How Americans Spend Money

How Americans Spend Money

Consumers who find themselves mired in debt are serving the larger economy at great personal sacrifice.

While the economy as a whole is rebounding, excessive debt remains a threat to financial security on the individual level. Spending is up, which is good for the economy, but GoBankingRates.com finds that how Americans are spending money is dismal in an investigation into why U.S. adults are so broke.

On Tuesday, the New York Times reported durable goods orders increased 3.6 percent in May, and the S.&P. Case Shiller composite index of house prices in 20 metropolitan areas gained 1.7 percent on a seasonally-adjusted basis. Consumer confidence regarding business and labor market conditions increased in June as well, according to the Times.

"All of these data points indicate we're well into an economic recovery," GoBankingRates managing editor, Casey Bond, commented. "That's excellent news for the millions of Americans who have spent the last several years struggling to regain financial stability following the recession."

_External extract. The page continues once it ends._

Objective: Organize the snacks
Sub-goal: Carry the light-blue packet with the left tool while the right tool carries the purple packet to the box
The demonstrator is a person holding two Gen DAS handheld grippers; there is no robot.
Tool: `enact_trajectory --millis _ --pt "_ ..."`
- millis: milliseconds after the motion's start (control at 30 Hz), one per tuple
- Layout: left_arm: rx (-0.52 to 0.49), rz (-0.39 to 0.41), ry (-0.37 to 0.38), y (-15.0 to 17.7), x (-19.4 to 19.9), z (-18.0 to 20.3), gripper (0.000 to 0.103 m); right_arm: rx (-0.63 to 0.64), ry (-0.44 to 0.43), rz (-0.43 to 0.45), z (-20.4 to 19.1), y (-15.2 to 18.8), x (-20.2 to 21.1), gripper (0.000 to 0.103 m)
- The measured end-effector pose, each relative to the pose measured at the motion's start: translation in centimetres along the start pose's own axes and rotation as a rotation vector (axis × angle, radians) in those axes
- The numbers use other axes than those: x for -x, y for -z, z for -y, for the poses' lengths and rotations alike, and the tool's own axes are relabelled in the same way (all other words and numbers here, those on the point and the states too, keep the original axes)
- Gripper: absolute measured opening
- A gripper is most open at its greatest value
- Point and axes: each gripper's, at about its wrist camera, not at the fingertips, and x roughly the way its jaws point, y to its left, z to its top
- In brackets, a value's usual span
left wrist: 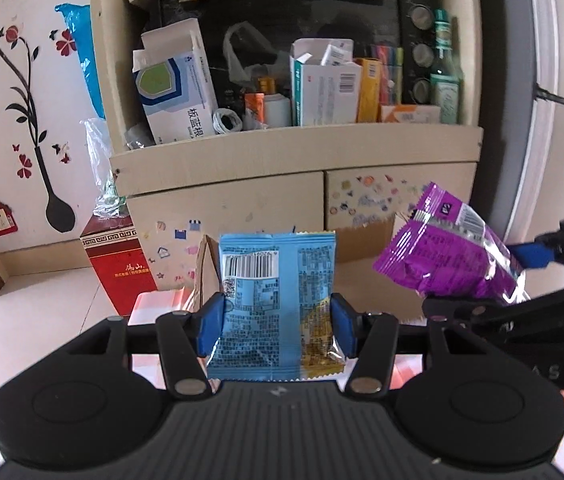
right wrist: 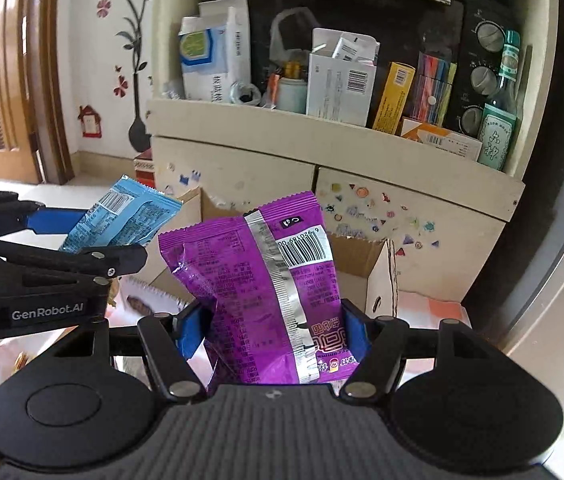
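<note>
left gripper [left wrist: 276, 320] clamps blue packet [left wrist: 274, 280] upright; right gripper [right wrist: 270, 332] clamps purple packet [right wrist: 258, 280] upright, tilted left.

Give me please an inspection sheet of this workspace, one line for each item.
Surface: a pale sheet under the grippers, mostly hidden.
Job's things: blue packet and purple packet, both held up; open cardboard box behind them.
Clutter: cabinet shelf crowded with medicine boxes and a green bottle.
Grippers: left gripper shut on the blue packet; right gripper shut on the purple packet.
Cables: nothing seen.
Surroundings: red box on the floor, wall with flower stickers, wooden door.
</note>
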Motion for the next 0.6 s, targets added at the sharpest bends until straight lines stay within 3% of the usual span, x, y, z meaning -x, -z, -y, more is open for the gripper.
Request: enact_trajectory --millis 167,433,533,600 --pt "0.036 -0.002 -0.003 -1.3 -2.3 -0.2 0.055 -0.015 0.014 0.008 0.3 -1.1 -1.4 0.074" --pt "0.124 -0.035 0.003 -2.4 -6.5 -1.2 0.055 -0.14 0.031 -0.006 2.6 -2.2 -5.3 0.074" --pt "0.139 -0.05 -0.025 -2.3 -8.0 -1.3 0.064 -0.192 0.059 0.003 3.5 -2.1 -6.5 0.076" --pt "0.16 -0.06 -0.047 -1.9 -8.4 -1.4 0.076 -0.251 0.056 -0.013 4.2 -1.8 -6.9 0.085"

However, recent data also shows the average American owes $47,000 in debt, with $1 trillion of the total debt load delinquent and close to $800 billion of it more than 90 days overdue, according to Daily Finance.

“Consumers who find themselves mired in debt are serving the larger economy at great personal sacrifice,” Stuart Vyse, professor of psychology at Connecticut College and author of Going Broke: Why Americans Can’t Hold on to Their Money, tells GoBankingRates.

"The economy runs on consumption, and as a result, personal savings is never mentioned because it is considered counterproductive and a drag on the economy,” Vyse explains.

As part of their new investigation into why Americans are broke, GoBankingRates examined the leading causes of debt and of being poor. Among its findings, the personal finance resource determined that raising the minimum wage to $10 would pull 58% of the working poor out of poverty. Even so, poor savings habits among Americans drive continuous debt, thus identifying five reasons why Americans are so broke despite a recovering economy:

1.    Lack of financial literacy education
2.    No emergency savings
3.    High inflation
4.    Increasingly convenient payment methods
5.    Large, long-term loans

In order to combat the factors sabotaging Americans from pulling themselves out of the debt cycle, Vyse advises cultivating a habit of saving. "The key is to make saving easy," he says, and recommends setting up having a certain percentage of deposits automatically diverted to a savings account. “This way, money is saved no matter what else happens, and it does not require a deliberate action on your part.”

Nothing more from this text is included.